Your instructions. The answer must be one number: the count of lines in the data below that include "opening".

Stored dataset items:
=== Section Start ===
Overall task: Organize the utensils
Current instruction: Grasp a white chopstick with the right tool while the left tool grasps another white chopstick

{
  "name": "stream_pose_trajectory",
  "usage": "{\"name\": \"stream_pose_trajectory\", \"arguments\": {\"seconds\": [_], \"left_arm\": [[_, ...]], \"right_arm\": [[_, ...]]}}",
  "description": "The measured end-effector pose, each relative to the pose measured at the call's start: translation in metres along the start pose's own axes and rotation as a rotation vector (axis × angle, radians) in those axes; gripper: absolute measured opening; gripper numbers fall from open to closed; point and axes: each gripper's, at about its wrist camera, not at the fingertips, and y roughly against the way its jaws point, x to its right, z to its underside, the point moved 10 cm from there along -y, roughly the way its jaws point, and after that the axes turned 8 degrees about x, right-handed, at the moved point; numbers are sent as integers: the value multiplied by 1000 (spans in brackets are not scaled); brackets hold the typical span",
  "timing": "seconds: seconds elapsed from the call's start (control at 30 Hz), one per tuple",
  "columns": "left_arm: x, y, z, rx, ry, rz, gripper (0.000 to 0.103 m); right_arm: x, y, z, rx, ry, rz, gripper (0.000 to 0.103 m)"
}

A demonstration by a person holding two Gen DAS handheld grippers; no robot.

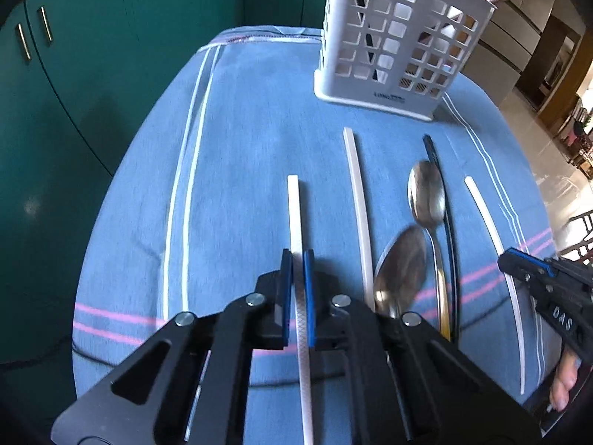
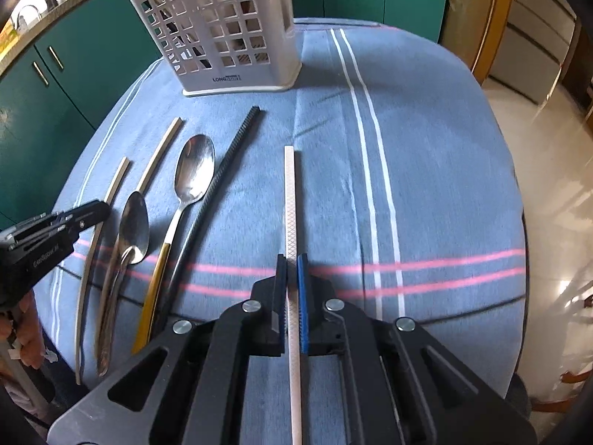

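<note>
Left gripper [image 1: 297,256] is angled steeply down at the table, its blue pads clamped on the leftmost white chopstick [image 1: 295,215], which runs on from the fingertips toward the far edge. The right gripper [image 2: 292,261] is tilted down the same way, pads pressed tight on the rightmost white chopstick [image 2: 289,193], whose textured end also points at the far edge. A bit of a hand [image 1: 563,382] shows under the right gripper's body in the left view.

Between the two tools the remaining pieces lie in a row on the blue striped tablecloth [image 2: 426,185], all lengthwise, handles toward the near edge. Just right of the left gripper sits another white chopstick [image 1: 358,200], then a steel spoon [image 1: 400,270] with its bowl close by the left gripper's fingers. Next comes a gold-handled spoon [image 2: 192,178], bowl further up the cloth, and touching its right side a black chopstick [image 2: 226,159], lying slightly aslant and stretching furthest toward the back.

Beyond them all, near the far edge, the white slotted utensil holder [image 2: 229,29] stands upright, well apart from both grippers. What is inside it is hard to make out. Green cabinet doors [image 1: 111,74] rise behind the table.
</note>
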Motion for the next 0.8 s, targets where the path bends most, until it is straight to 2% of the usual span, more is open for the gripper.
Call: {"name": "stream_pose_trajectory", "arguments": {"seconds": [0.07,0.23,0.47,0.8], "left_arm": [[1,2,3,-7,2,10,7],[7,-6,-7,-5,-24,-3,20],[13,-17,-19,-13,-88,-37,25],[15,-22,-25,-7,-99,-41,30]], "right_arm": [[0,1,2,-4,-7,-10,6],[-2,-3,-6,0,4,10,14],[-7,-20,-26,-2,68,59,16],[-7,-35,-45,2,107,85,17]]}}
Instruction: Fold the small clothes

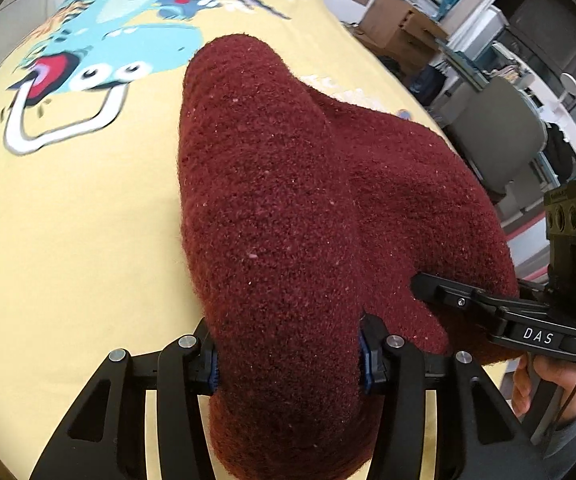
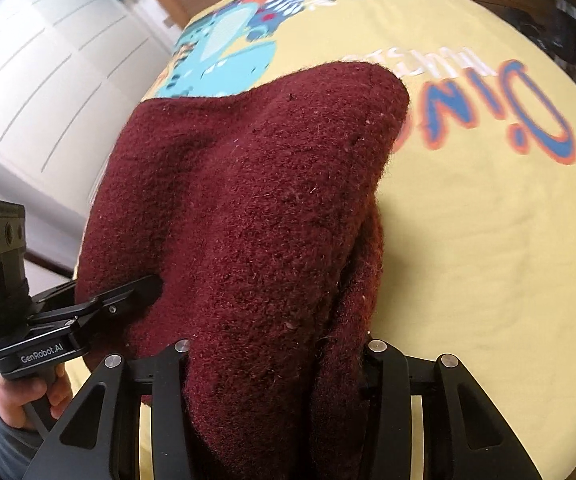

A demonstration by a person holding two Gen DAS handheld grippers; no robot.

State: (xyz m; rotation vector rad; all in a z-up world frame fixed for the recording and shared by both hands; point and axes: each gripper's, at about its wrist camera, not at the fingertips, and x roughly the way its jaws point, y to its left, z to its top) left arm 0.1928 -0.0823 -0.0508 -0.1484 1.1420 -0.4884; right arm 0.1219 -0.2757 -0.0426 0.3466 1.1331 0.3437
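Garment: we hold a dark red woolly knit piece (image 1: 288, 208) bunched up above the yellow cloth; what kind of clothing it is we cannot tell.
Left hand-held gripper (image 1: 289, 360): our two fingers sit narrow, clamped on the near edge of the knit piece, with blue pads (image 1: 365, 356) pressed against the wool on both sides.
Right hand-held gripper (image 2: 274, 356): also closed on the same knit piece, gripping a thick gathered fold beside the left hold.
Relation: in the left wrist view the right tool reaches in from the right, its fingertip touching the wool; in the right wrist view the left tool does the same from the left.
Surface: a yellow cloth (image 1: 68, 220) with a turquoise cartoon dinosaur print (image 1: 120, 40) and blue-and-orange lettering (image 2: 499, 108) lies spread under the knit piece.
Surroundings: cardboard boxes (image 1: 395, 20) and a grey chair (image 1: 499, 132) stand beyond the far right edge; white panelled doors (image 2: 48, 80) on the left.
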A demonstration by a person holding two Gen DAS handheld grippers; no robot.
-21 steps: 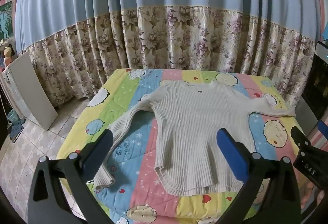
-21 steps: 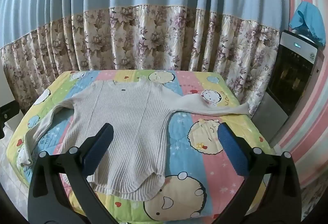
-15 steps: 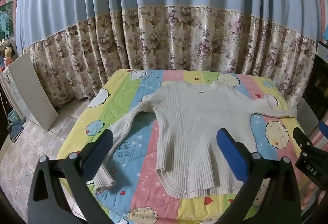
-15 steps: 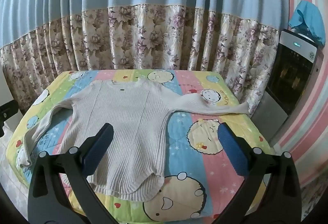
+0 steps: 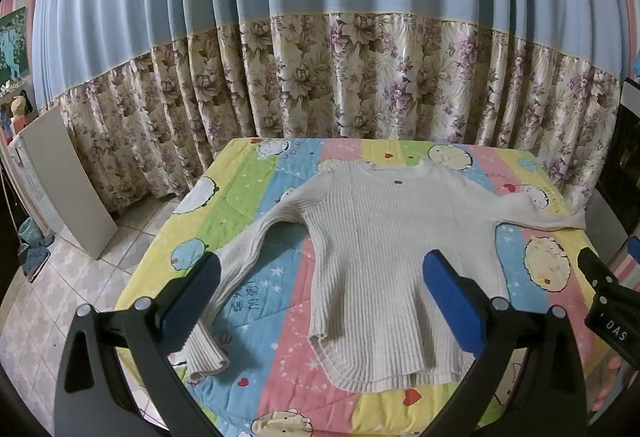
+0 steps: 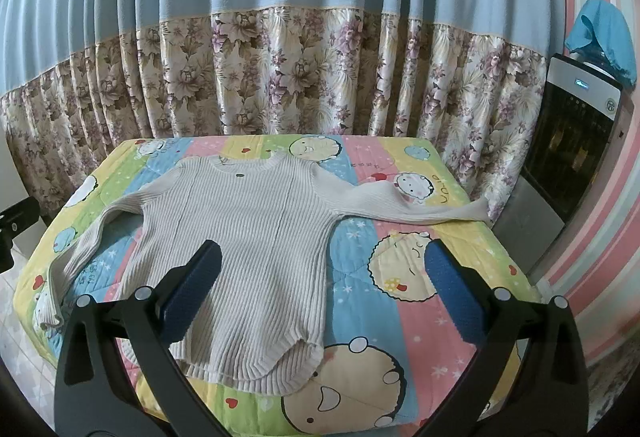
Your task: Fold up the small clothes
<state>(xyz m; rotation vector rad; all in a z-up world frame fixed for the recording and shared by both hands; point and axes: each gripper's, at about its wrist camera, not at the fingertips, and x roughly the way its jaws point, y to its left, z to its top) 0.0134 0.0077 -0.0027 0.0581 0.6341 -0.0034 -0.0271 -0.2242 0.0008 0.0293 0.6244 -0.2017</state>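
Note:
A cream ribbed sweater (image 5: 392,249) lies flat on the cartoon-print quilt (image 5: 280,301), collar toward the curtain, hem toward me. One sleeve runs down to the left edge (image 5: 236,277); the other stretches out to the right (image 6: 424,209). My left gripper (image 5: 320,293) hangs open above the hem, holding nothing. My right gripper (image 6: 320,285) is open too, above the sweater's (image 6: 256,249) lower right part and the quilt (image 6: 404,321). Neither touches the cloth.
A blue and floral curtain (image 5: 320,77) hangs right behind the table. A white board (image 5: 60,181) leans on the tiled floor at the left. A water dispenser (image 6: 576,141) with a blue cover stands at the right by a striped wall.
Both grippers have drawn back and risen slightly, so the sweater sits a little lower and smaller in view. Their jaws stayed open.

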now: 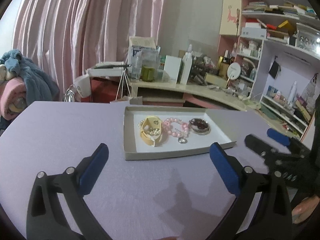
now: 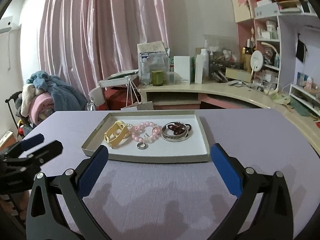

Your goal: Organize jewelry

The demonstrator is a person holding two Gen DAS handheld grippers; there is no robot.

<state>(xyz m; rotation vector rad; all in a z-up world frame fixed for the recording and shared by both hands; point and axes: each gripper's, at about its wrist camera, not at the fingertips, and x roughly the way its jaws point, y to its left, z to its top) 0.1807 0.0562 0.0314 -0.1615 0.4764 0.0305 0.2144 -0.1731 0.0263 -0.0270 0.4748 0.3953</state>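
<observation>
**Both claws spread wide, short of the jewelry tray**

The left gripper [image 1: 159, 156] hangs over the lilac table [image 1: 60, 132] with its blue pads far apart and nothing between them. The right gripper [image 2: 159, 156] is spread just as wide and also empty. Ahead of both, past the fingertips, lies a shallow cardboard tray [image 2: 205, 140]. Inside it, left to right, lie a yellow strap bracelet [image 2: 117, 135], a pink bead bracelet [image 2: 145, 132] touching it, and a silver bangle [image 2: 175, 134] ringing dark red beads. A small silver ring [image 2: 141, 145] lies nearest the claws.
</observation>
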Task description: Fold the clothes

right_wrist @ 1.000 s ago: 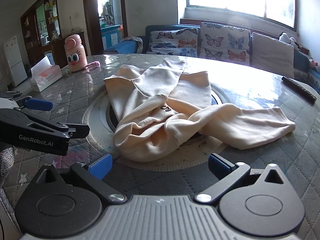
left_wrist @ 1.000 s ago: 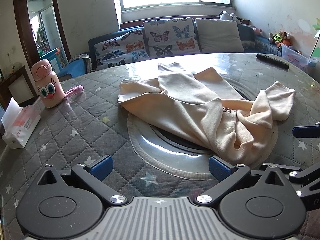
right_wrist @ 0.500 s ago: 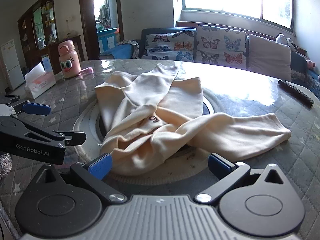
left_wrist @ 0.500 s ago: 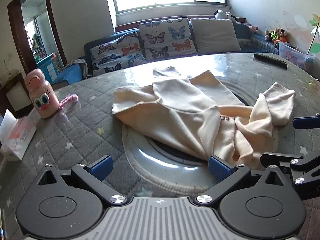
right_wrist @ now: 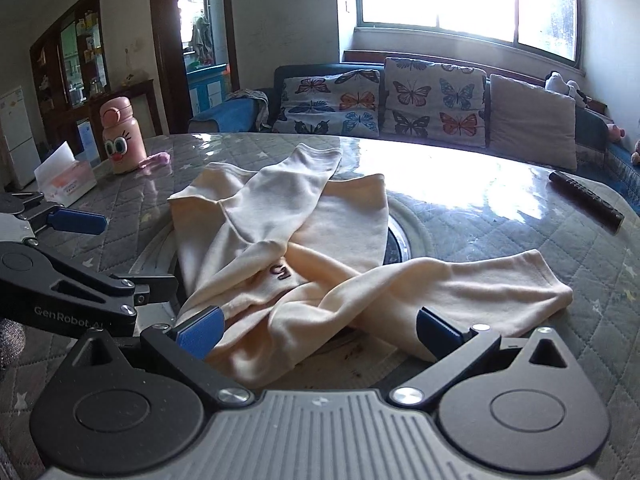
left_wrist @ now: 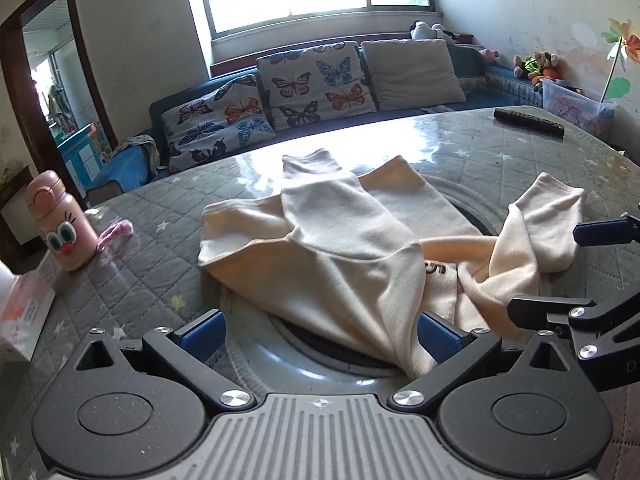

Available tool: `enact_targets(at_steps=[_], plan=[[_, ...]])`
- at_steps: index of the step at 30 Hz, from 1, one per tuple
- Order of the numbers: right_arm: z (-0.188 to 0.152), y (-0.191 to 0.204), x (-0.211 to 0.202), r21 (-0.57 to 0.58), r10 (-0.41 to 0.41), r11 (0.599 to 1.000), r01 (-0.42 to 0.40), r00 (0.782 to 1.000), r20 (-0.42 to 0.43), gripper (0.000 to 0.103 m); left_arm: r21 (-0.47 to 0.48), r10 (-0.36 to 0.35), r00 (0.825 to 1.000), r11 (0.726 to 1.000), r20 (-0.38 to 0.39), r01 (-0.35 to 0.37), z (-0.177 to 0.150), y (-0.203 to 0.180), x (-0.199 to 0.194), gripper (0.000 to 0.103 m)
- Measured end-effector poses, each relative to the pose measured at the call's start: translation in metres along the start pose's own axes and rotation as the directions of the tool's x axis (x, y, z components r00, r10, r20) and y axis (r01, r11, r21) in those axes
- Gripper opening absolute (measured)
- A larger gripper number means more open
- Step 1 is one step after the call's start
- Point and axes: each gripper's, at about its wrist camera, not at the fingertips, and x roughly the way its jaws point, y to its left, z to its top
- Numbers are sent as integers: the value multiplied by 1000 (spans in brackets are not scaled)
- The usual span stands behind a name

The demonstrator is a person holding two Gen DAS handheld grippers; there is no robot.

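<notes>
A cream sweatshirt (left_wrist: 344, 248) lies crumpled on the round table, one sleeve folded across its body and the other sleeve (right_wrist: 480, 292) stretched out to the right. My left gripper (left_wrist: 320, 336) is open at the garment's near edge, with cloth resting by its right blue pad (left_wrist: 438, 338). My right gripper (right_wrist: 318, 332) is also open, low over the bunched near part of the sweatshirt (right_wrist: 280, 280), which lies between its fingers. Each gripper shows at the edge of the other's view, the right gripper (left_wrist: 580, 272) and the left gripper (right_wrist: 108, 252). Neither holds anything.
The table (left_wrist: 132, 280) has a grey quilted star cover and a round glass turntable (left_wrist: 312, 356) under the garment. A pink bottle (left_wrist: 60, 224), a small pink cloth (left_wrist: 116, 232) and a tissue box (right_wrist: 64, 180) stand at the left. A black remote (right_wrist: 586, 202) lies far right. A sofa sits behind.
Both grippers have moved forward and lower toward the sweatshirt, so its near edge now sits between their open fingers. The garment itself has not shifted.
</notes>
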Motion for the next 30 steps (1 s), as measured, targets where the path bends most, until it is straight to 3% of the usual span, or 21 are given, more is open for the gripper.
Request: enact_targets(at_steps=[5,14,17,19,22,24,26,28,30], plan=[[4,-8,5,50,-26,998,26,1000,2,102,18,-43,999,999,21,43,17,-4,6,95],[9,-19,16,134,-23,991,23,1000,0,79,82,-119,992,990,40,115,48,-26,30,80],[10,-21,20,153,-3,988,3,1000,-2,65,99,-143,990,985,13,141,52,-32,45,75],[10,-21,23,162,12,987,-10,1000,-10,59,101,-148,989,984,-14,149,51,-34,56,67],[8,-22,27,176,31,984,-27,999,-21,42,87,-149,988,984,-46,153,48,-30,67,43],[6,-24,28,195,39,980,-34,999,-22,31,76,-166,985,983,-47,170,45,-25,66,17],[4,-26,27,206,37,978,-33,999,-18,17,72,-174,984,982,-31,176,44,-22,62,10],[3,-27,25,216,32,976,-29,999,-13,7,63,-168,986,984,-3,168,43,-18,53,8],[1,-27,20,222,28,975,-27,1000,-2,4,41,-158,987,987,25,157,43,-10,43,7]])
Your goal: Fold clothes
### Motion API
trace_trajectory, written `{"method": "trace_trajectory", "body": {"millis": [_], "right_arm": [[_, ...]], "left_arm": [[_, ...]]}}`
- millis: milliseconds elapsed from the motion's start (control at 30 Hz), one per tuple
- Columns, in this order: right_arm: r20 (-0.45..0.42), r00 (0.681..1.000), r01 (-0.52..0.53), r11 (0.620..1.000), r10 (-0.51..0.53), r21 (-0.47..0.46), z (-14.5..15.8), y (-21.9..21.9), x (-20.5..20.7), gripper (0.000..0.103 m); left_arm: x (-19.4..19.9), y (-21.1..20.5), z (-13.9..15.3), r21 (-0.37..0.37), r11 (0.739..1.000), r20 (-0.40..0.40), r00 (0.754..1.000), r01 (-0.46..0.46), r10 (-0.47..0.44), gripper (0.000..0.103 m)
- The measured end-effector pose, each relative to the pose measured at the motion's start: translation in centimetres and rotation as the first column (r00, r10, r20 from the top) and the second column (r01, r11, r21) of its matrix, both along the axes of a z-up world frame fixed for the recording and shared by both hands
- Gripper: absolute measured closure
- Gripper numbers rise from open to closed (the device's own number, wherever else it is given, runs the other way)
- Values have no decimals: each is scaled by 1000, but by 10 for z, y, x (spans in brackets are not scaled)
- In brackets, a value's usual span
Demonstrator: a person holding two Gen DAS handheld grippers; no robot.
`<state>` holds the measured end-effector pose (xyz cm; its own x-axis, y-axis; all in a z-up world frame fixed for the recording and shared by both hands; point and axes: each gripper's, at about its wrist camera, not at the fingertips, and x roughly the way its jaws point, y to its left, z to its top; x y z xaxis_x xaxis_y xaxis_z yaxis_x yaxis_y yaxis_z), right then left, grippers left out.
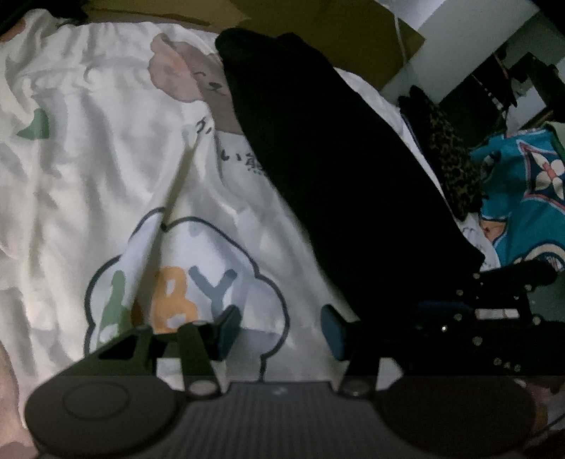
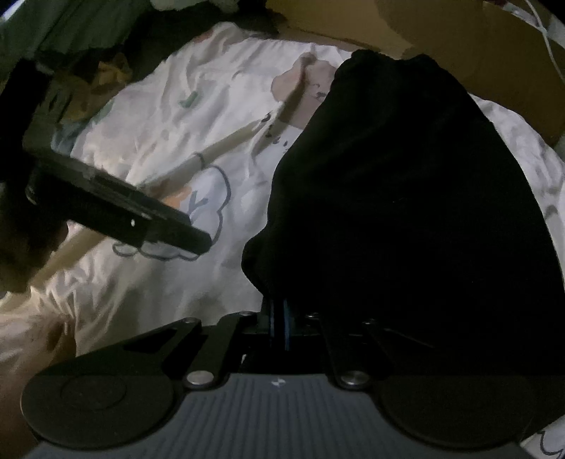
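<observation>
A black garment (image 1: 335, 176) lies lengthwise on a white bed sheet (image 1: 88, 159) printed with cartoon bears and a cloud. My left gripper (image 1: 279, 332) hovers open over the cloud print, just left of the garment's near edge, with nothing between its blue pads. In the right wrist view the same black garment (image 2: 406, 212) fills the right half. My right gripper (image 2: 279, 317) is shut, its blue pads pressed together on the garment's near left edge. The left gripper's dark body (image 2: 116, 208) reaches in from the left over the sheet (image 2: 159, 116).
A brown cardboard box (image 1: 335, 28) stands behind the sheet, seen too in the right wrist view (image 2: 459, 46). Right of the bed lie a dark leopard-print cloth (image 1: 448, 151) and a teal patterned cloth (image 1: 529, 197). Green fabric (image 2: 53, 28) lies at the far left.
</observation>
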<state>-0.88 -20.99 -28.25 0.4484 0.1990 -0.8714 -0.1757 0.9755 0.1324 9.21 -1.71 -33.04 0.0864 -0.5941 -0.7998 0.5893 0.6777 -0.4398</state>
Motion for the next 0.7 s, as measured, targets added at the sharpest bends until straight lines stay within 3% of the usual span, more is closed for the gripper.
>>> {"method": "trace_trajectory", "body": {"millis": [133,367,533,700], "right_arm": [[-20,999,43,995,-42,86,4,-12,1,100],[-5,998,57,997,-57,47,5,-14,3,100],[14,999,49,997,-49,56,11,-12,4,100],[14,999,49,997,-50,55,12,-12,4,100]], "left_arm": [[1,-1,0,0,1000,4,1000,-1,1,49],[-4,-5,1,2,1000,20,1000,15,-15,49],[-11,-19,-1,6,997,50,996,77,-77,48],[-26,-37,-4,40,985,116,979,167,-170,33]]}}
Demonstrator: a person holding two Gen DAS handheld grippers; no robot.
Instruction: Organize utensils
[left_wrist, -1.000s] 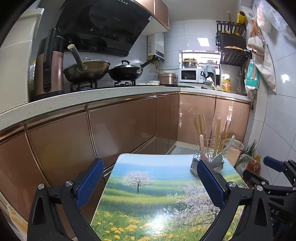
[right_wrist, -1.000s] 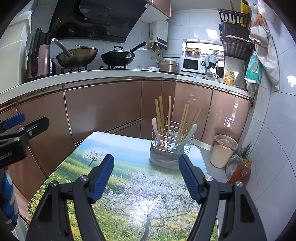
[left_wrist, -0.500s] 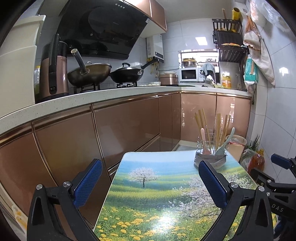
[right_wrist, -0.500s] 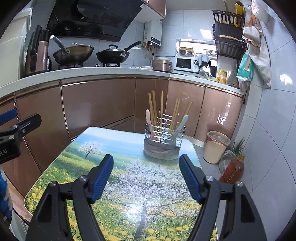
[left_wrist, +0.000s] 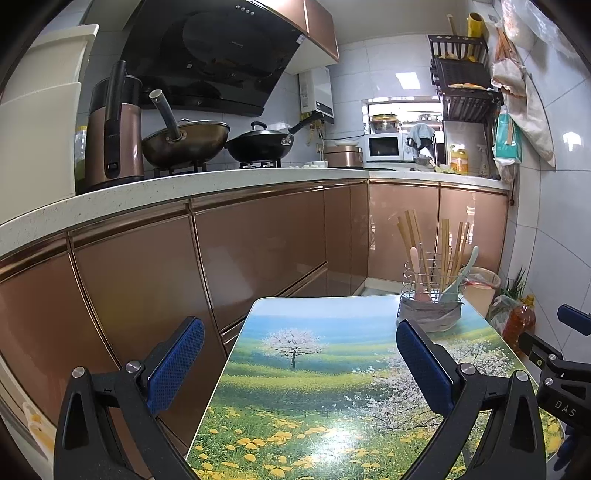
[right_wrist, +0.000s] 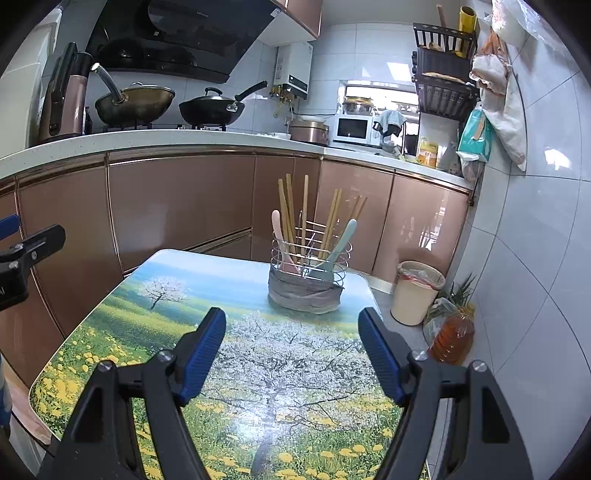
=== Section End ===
Your response. 2